Your copy of the listing should match it exactly, only without pictures.

[Data block — start]

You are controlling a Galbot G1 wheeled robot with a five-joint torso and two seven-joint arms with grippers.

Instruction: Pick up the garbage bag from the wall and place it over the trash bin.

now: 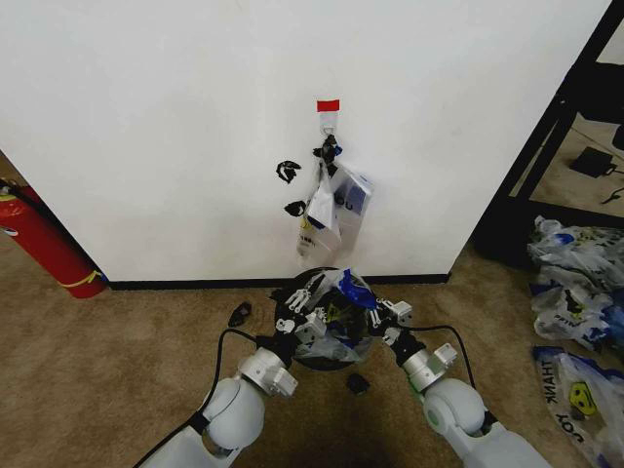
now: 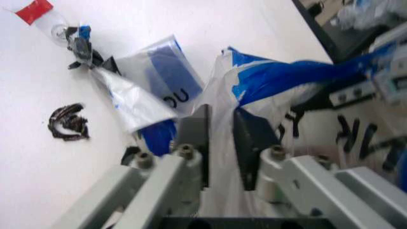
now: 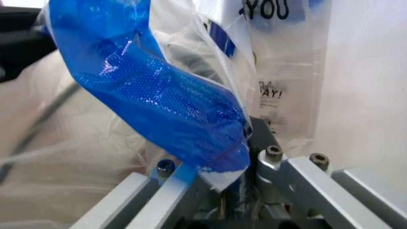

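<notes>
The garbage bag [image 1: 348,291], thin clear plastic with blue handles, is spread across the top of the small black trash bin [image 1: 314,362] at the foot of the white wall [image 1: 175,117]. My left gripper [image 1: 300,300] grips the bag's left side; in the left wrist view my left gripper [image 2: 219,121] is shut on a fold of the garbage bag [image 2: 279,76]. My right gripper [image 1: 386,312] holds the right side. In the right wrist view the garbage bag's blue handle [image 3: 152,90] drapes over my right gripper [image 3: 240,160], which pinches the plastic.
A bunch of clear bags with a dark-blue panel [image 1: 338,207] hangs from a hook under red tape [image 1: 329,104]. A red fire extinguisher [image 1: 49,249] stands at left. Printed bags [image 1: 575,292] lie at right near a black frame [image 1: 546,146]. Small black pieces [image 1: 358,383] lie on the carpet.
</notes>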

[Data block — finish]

(Answer for this exercise):
You are controlling a Galbot G1 wheeled robot with a five-joint torso and two seven-joint arms with grippers.

Instruction: Pick up the garbage bag from the wall and place it over the trash bin.

now: 
now: 
now: 

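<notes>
The garbage bag [image 1: 348,291], thin clear plastic with blue handles, is spread across the top of the small black trash bin [image 1: 314,362] at the foot of the white wall [image 1: 175,117]. My left gripper [image 1: 300,300] grips the bag's left side; in the left wrist view my left gripper [image 2: 219,121] is shut on a fold of the garbage bag [image 2: 279,76]. My right gripper [image 1: 386,312] holds the right side. In the right wrist view the garbage bag's blue handle [image 3: 152,90] drapes over my right gripper [image 3: 240,160], which pinches the plastic.
A bunch of clear bags with a dark-blue panel [image 1: 338,207] hangs from a hook under red tape [image 1: 329,104]. A red fire extinguisher [image 1: 49,249] stands at left. Printed bags [image 1: 575,292] lie at right near a black frame [image 1: 546,146]. Small black pieces [image 1: 358,383] lie on the carpet.
</notes>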

This exercise has no more to it.